Determine the number of lines in the data that contain "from". Answer with that number only.

- - - - -

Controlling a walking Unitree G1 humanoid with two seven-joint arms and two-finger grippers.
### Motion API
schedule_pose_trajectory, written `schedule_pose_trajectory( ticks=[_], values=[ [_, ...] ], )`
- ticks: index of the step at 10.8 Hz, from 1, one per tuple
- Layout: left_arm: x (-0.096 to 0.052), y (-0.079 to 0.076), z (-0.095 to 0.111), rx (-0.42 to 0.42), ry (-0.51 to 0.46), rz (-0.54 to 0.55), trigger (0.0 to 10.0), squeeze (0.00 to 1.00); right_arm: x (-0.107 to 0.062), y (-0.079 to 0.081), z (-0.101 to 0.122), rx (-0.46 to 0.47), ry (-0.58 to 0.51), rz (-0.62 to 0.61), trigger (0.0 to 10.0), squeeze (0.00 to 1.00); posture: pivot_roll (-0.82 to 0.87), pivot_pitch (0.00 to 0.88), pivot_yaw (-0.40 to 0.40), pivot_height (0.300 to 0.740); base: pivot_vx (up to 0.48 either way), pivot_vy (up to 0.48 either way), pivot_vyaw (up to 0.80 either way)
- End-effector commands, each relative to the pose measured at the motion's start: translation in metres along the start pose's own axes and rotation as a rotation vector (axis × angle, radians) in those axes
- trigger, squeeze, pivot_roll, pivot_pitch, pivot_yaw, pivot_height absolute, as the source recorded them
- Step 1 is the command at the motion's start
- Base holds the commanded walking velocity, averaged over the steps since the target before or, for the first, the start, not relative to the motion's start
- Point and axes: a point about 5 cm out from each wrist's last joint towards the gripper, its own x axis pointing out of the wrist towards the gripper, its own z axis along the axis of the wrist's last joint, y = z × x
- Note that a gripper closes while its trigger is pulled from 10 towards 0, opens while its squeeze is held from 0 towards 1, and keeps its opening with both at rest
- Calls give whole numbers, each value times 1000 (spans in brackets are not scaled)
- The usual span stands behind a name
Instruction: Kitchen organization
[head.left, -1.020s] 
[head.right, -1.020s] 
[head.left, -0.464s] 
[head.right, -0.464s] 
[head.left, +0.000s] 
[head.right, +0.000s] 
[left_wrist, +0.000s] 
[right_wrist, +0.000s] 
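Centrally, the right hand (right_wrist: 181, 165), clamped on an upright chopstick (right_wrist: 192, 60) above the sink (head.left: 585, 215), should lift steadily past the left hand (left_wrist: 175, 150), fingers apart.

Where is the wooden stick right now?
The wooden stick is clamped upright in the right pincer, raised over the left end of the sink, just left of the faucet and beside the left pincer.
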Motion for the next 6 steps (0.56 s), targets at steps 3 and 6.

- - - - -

Task result: 3